Where a line in the listing below contains the word "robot", copy that line.

────────────────────────────────────────

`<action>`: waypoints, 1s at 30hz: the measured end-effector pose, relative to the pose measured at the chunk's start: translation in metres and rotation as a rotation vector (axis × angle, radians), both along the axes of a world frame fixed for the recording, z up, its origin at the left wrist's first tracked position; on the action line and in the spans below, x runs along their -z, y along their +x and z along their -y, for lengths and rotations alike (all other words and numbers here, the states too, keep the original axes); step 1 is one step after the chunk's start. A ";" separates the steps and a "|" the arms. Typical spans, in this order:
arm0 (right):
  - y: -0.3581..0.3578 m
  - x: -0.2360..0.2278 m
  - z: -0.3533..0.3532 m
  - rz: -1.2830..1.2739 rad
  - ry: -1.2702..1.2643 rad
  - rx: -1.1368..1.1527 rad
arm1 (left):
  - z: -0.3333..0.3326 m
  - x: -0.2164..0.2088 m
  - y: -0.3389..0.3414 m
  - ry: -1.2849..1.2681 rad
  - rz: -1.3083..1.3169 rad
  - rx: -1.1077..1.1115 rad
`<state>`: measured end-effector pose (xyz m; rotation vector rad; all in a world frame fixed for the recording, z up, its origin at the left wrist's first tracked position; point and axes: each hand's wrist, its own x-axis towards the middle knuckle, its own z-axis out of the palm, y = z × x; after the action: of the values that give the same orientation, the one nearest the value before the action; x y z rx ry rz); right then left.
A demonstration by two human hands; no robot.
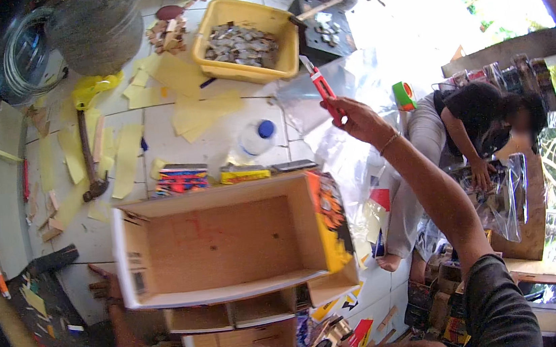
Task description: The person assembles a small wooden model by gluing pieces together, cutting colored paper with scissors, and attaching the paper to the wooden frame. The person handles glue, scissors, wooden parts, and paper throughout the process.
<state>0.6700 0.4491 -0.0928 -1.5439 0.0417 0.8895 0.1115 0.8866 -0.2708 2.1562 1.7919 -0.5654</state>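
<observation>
My right hand [356,122] is raised past the far right corner of the box, closed round a red utility knife [322,86] with its blade out, pointing up and left. Below it stands a shallow wooden box [224,243], its hollow side toward me, with white edges and a yellow, orange and black printed end. Beside the box's left wall is my left hand [105,286], dark and partly hidden by the box; the finger that shows is stretched out. Whether it touches the wall is unclear. Smaller wooden boxes [242,346] lie under the near edge.
A yellow tub [250,73] of small silvery pieces stands at the back. A hammer [90,156], yellow paper strips [126,159] and a blue-capped bottle [257,137] lie beyond the box. Green-orange tape [405,96] rests near a seated person [469,119] at right. Clear plastic sheet [329,141] covers floor.
</observation>
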 end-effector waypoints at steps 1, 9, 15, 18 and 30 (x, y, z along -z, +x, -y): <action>-0.010 -0.003 0.019 -0.036 0.085 -0.017 | -0.001 0.003 -0.004 0.005 0.024 0.022; -0.169 -0.060 0.178 -0.065 0.195 -0.045 | -0.040 0.012 -0.051 -0.129 0.405 0.318; -0.287 -0.089 0.261 -0.099 0.132 0.093 | -0.100 -0.022 -0.077 -0.485 0.623 0.523; -0.333 -0.084 0.284 -0.075 0.139 0.122 | -0.116 -0.058 -0.055 -0.693 0.437 0.513; -0.468 -0.105 0.336 0.133 0.006 0.129 | 0.004 -0.300 0.072 -0.432 0.082 0.725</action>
<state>0.2024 0.1133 0.0122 -1.5733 0.0417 0.6837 0.1835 0.8822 0.0289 2.3996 0.7012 -0.8984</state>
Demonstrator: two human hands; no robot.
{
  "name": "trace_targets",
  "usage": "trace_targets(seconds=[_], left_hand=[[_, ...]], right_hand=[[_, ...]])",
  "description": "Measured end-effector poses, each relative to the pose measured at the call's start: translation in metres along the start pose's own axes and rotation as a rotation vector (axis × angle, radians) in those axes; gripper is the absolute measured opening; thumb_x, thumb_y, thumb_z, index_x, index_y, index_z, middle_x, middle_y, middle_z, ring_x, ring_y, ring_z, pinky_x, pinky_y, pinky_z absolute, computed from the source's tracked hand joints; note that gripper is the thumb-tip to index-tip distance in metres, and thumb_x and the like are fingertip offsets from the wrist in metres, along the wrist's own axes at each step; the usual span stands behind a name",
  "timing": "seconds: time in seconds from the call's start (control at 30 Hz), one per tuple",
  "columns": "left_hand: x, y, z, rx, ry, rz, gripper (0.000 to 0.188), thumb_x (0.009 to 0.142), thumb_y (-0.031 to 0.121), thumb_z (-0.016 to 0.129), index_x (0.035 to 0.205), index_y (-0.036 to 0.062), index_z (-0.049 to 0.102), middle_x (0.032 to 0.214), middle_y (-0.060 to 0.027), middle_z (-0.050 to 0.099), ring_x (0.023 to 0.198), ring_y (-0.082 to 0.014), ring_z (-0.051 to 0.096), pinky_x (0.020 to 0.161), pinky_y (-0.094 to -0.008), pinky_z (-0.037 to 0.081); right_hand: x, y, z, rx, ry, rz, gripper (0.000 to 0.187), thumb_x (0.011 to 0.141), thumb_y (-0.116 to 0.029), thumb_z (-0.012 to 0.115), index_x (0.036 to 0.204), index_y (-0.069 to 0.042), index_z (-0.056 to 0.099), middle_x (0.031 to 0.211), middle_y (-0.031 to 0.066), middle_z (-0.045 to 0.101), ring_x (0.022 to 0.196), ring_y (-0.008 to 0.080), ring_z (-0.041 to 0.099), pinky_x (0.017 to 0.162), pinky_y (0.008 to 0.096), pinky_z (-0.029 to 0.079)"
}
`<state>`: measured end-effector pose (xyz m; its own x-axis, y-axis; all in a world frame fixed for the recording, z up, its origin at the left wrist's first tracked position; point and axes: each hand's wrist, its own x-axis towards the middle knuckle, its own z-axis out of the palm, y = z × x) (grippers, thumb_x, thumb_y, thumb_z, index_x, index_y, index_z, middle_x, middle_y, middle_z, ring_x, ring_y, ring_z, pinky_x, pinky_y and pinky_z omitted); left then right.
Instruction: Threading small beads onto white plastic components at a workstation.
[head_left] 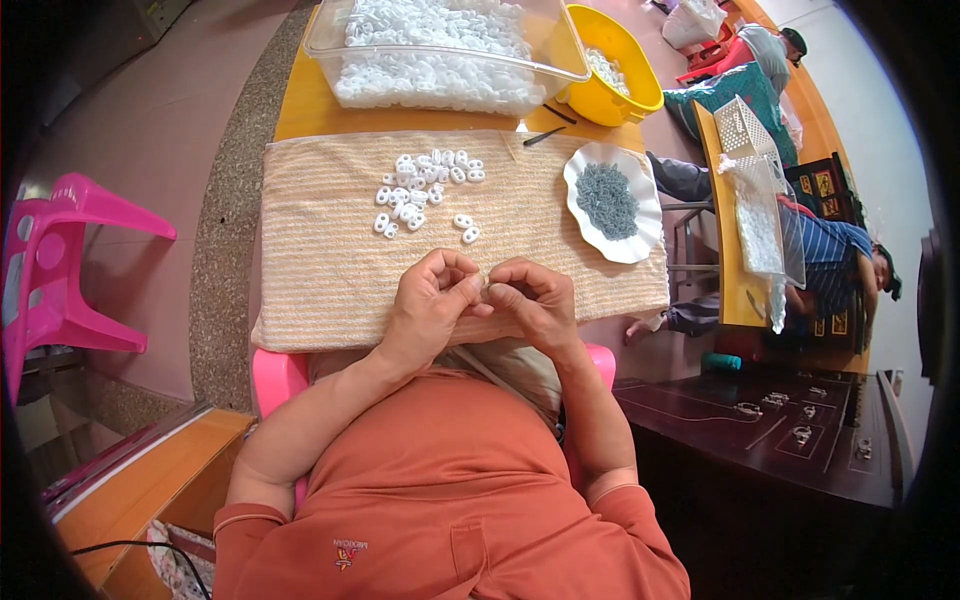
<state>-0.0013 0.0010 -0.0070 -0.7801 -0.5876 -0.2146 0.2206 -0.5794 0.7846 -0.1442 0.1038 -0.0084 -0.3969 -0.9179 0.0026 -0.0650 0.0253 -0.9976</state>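
Left hand (425, 305) and right hand (541, 305) pinched closed, any held item too small to tell, white two-holed plastic pieces (408, 212) ahead on beige striped towel (330, 220), clear plastic tub (553, 45) of heaped white bits (440, 35), yellow round basin (634, 62) holding fewer, scalloped white dish (645, 190) of grey pieces (607, 202)

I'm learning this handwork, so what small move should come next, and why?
I'd perhaps part the left hand and right hand slightly to check between them: their fingertips sit close together over the striped cloth, and anything pinched there is too hidden to make out.
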Motion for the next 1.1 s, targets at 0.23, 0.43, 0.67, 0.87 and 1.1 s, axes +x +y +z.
trace_targets(seconds=[0.23,0.43,0.67,0.87,1.1], left_hand=[[-0.0005,0.002,0.0006,-0.027,-0.02,-0.041,0.01,0.091,0.006,0.061,0.099,-0.0004,0.061,0.088,-0.0041,0.064,0.075,-0.0088,0.062,0.07,-0.0209,0.054],[0.0001,0.0011,-0.001,-0.017,-0.057,-0.027,0.011,0.089,0.005,0.064,0.098,-0.0001,0.061,0.088,-0.0042,0.064,0.076,-0.0088,0.062,0.069,-0.0207,0.054],[-0.0003,0.0027,-0.0003,-0.031,-0.073,-0.036,0.009,0.09,0.004,0.061,0.098,-0.0009,0.059,0.086,-0.0057,0.065,0.073,-0.0092,0.063,0.069,-0.0214,0.054],[-0.0012,0.0053,0.0006,0.055,-0.075,0.005,0.009,0.09,0.004,0.061,0.096,-0.001,0.058,0.084,-0.0048,0.063,0.074,-0.008,0.061,0.068,-0.0218,0.053],[-0.003,0.0038,0.0003,0.224,-0.039,0.115,0.008,0.091,0.004,0.061,0.095,-0.0016,0.057,0.081,-0.0043,0.063,0.073,-0.0077,0.062,0.066,-0.0202,0.051]], right_hand=[[0.0005,-0.0018,-0.0012,0.127,0.031,0.006,0.009,0.086,0.003,0.064,0.095,0.003,0.065,0.089,0.0049,0.065,0.08,0.0095,0.061,0.071,0.0229,0.051],[0.0015,-0.0054,-0.0022,0.09,-0.01,0.008,0.008,0.086,0.003,0.064,0.094,0.004,0.065,0.09,0.0051,0.065,0.079,0.0095,0.061,0.07,0.0228,0.051],[0.001,-0.0002,-0.0057,0.185,-0.062,0.011,0.009,0.087,0.001,0.064,0.095,0.004,0.065,0.094,0.0069,0.064,0.082,0.0113,0.061,0.073,0.0229,0.05],[0.0005,0.0015,-0.0045,0.225,-0.07,0.061,0.011,0.088,-0.002,0.064,0.097,0.004,0.064,0.094,0.0071,0.065,0.082,0.0121,0.062,0.073,0.0237,0.052],[0.0022,-0.0057,-0.0001,0.261,-0.111,0.104,0.014,0.091,-0.007,0.062,0.099,0.004,0.063,0.083,0.0083,0.068,0.075,0.0128,0.065,0.069,0.0247,0.053]])
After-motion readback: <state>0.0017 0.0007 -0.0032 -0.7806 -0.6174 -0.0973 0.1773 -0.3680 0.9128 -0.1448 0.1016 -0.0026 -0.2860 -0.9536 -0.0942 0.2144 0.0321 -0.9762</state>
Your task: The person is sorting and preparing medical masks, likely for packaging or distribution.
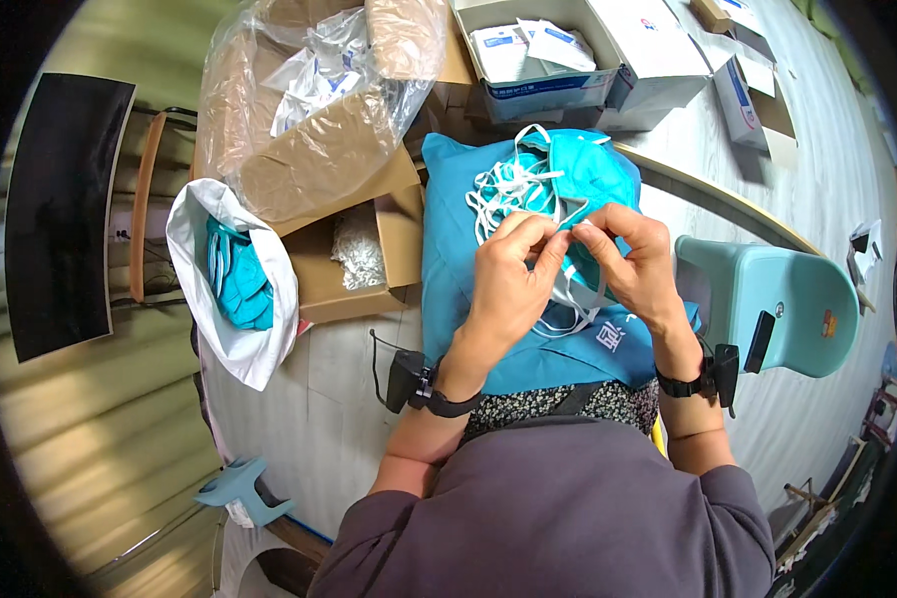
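Over my lap lies a blue-teal cloth (450,264), with a pile of teal face masks (596,169) and a tangle of white elastic straps (513,189) on it. My left hand (513,284) and my right hand (636,261) meet at the near side of this pile. Thumb and forefinger of each are pinched together on the edge of a teal face mask (581,261), whose white strap hangs down below my hands. Fingers cover the exact spot being gripped. Each wrist wears a black strap with a small black device.
At left, a white bag (280,319) holds more teal masks. Beside it, a cardboard box (401,234) contains small white pieces. Farther off stand a plastic-lined carton (319,164) and a white box (553,88), both with white packets. A pale teal plastic chair (812,309) is at right.
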Tool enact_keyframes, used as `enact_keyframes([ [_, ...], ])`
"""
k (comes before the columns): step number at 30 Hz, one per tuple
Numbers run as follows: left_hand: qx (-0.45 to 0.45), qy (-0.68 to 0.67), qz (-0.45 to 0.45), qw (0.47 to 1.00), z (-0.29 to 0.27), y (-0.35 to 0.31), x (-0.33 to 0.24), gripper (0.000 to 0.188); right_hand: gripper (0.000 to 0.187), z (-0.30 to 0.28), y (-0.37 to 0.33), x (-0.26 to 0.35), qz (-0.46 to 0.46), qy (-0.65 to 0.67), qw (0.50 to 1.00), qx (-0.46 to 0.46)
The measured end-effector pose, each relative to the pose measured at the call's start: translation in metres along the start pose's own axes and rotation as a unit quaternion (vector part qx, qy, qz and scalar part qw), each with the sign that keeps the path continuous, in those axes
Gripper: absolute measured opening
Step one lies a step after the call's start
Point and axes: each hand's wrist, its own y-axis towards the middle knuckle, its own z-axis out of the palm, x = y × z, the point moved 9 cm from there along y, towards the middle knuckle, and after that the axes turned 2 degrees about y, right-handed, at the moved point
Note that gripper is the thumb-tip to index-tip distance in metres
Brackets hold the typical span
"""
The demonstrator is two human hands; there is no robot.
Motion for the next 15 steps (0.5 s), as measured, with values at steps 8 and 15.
enact_keyframes([
  [8, -0.028, 0.006, 0.014, 0.999, 0.0, -0.013, -0.009, 0.009, 0.01, -0.059, 0.005, -0.046, 0.023, -0.073, 0.979, -0.188],
  [15, -0.129, 0.028, 0.03, 0.991, -0.038, -0.026, -0.013, 0.012, 0.02, -0.142, -0.009, -0.103, 0.085, -0.188, 0.933, -0.296],
])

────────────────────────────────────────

**THE ANSWER**:
A demonstration by two human hands; no robot.
Demonstrator: two human hands; no robot.
The demonstrator is two human hands; there is no robot.

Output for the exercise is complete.